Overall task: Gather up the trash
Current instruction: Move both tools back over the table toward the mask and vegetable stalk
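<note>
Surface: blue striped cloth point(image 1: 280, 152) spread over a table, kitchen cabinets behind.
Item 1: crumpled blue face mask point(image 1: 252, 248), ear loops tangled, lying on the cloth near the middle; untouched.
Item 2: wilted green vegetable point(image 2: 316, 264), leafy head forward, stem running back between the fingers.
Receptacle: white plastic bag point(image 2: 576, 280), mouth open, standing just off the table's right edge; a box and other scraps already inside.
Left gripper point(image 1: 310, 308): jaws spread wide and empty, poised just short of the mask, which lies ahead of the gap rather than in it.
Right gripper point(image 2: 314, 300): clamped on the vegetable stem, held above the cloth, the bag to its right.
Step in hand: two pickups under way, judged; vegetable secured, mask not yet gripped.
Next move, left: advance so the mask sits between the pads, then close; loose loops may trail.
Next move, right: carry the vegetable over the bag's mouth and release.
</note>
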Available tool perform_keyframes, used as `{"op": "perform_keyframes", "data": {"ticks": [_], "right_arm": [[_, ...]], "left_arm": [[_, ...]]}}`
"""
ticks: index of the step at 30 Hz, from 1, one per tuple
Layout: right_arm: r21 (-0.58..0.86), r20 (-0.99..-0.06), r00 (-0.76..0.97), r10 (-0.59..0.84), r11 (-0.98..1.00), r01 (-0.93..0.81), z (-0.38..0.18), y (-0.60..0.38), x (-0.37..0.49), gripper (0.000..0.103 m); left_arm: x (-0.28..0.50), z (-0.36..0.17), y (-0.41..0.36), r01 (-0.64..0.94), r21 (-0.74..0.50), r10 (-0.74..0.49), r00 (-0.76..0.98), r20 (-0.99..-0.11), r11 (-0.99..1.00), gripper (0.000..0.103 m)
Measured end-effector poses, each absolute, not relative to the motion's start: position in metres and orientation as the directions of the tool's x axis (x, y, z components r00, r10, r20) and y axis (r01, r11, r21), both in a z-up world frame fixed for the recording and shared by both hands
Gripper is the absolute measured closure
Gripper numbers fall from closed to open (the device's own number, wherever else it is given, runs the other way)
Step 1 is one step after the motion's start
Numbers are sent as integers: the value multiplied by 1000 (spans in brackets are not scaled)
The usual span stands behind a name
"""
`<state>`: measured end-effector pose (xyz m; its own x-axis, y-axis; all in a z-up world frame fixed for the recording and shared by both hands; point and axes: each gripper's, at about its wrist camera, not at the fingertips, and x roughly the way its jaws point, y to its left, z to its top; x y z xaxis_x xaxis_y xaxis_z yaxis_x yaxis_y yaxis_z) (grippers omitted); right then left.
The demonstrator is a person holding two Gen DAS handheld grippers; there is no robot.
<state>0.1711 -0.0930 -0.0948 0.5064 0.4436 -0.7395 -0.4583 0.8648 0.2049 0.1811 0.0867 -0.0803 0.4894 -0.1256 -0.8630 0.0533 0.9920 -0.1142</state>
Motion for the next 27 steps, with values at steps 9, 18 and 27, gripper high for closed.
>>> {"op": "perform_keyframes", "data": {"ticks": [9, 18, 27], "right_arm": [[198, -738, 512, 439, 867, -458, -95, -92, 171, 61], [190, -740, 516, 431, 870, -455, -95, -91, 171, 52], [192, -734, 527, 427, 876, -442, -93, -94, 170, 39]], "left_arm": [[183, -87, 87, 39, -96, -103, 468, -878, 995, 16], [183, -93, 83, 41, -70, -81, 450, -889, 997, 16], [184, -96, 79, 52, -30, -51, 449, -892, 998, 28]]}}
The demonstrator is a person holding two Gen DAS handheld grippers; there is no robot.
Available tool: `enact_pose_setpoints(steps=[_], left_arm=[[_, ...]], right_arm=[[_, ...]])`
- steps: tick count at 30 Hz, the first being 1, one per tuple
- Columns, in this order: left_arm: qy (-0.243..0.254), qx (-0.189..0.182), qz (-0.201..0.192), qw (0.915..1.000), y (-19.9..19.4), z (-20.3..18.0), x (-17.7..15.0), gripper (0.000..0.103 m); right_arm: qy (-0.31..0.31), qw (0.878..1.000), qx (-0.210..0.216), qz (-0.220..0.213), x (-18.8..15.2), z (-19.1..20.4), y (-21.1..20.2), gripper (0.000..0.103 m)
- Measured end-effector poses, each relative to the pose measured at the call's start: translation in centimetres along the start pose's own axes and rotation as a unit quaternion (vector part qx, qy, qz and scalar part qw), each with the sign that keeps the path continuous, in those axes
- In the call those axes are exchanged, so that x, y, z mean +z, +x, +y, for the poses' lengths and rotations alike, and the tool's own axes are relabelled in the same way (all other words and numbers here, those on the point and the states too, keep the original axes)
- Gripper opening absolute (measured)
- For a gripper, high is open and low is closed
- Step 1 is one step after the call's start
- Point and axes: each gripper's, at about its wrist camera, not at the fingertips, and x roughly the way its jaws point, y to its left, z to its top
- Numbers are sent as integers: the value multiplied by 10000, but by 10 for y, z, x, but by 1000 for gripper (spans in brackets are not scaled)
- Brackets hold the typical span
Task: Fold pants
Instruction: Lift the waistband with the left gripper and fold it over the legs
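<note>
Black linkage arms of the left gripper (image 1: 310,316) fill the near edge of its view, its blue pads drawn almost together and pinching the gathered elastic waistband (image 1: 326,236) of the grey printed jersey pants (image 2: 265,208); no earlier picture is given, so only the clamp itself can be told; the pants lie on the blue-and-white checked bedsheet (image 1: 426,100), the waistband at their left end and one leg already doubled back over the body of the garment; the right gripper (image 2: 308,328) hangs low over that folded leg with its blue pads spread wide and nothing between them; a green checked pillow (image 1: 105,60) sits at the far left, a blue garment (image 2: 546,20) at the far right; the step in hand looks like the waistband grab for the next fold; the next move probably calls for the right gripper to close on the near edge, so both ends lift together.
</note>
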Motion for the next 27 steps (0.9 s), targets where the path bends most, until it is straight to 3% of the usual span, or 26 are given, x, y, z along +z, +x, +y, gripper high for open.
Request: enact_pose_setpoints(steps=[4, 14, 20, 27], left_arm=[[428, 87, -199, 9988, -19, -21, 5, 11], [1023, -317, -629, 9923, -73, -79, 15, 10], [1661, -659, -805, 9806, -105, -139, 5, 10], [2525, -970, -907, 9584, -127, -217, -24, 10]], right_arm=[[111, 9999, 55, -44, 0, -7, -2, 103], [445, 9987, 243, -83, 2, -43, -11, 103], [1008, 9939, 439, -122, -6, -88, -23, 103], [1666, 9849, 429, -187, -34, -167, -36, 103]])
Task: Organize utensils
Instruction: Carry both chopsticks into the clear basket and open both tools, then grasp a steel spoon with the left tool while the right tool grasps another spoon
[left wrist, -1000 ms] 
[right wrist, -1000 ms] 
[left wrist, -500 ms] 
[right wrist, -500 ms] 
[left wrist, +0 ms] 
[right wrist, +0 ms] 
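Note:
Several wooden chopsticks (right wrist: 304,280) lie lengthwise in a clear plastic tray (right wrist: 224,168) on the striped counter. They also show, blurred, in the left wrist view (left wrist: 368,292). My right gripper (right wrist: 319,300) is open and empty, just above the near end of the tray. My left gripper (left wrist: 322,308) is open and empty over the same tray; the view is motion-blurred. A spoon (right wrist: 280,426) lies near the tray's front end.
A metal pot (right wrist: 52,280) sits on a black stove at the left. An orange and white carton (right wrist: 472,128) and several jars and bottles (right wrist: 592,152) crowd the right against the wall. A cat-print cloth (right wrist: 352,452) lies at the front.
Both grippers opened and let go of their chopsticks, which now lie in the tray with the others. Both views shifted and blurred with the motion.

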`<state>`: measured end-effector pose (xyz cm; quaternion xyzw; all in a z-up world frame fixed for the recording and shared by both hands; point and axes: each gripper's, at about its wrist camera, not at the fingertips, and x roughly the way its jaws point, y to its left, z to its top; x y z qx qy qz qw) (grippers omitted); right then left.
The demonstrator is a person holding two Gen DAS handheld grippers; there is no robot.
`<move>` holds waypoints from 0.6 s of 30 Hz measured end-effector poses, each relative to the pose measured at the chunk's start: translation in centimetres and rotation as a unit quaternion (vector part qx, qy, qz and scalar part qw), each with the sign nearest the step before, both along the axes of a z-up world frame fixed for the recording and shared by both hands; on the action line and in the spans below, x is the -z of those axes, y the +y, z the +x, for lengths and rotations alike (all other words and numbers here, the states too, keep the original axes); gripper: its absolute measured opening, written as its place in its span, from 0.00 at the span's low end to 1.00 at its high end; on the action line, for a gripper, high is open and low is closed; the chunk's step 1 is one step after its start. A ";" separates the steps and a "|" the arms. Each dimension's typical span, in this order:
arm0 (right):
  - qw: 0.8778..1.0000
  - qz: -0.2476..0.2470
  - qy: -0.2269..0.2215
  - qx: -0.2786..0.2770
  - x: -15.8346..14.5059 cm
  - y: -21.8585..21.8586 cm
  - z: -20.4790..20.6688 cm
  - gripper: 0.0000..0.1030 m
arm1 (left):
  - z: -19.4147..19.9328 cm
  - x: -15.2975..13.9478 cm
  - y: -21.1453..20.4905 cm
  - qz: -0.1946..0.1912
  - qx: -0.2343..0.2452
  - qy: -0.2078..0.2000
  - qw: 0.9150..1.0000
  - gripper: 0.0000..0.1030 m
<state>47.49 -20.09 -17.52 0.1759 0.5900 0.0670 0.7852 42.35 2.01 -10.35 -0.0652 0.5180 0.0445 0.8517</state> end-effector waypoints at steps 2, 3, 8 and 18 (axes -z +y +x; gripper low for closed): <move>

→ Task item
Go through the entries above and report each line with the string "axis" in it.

→ Task result
Measured end-effector poses, each absolute, not relative to the motion's start: position in metres and orientation as the directions of the tool's x axis (x, y, z components r00, r10, r20) and y axis (r01, r11, r21), both in a z-up world frame fixed for the recording and shared by both hands
`<state>`: measured end-effector pose (xyz m; its own x-axis, y-axis; all in a z-up world frame fixed for the recording and shared by both hands; point and axes: each gripper's, at about its wrist camera, not at the fingertips, and x roughly the way its jaws point, y to its left, z to its top; x y z xaxis_x xaxis_y xaxis_z yaxis_x yaxis_y yaxis_z) (grippers omitted); right then left.

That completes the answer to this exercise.